Trauma changes us. I do not have a degree in counseling or work with people who have experienced trauma. My husband does… and he is really good at it. But I do have my personal experiences. I know what it feels like to have the rug pulled out from under you… to have normal life changed in an instant. When we came back from my daughter’s cancer treatment, I desperately looked for the normal. I kept saying, “When will normal return?”. It took time… probably two years on the other side for me to realize that normal as I knew it was over. There was a new normal. A new pattern. A new lens through which to view life.
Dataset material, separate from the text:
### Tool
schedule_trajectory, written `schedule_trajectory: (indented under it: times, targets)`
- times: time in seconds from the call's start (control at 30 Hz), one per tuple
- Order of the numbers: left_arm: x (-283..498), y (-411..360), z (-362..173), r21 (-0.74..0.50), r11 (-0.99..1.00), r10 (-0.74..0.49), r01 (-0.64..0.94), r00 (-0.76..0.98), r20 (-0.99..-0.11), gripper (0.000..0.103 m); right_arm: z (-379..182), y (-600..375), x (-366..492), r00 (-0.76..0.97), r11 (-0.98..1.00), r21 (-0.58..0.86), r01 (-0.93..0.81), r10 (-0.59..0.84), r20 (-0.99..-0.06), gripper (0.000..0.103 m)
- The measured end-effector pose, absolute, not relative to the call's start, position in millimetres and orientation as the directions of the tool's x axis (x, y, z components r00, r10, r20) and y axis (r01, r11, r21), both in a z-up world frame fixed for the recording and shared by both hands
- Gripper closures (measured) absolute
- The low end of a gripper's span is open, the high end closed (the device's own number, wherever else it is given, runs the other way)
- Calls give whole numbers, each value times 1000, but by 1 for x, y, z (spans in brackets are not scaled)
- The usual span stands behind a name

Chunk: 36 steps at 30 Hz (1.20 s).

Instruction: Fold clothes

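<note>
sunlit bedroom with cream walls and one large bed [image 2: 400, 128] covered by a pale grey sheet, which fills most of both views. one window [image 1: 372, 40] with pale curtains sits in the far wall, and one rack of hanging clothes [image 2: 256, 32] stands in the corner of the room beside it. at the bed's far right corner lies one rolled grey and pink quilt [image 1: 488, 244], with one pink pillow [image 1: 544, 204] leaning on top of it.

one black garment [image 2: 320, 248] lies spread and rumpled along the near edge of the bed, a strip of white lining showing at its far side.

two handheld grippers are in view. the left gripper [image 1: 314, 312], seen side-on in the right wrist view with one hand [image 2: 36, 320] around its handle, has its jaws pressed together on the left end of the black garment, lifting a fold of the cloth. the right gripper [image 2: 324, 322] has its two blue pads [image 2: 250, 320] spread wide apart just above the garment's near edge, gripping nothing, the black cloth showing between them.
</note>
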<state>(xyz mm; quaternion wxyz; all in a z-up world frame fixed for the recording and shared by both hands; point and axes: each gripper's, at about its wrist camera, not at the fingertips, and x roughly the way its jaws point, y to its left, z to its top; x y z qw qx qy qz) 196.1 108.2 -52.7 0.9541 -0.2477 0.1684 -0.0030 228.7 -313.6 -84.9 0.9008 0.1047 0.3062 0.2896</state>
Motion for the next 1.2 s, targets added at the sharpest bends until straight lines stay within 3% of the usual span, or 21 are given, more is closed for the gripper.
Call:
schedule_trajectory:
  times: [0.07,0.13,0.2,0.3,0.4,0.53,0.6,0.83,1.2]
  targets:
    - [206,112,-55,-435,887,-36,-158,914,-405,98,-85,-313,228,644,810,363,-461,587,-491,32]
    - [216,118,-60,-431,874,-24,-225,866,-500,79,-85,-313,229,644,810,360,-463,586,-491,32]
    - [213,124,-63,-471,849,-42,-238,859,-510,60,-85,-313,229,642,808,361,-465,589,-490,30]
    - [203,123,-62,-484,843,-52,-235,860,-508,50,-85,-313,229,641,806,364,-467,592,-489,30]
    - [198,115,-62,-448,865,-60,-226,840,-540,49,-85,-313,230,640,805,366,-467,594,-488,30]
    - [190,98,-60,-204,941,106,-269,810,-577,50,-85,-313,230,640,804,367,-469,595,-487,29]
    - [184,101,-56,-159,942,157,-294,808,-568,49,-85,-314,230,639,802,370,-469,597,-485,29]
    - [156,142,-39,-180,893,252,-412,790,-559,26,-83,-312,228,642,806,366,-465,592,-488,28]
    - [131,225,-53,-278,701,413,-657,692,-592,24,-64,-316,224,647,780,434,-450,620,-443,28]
New memories to be made.

The one constant… the one thing that did not change was the Lord. He has not changed through any of it. He is the same today as he was yesterday and will be forever more. I learned more of him. I clung to him. He is the constant, the anchor, the steady. I lost a lot when life halted and changed planes. I am still realizing the depths of the losses. But I did not lose Him. He promises to not leave us or forsake us. When we experience panic and anxiety in our home, we have the affected person slow down and think about things that are true…. starting small (like you have brown hair… you are wearing a long sleeve shirt, etc.) and moving to the more abstract (still true)… God is real. God is true. God is here and loves you. So… let’s look for the truths. Let’s take one day at a time. And let’s be hopeful for the days to come.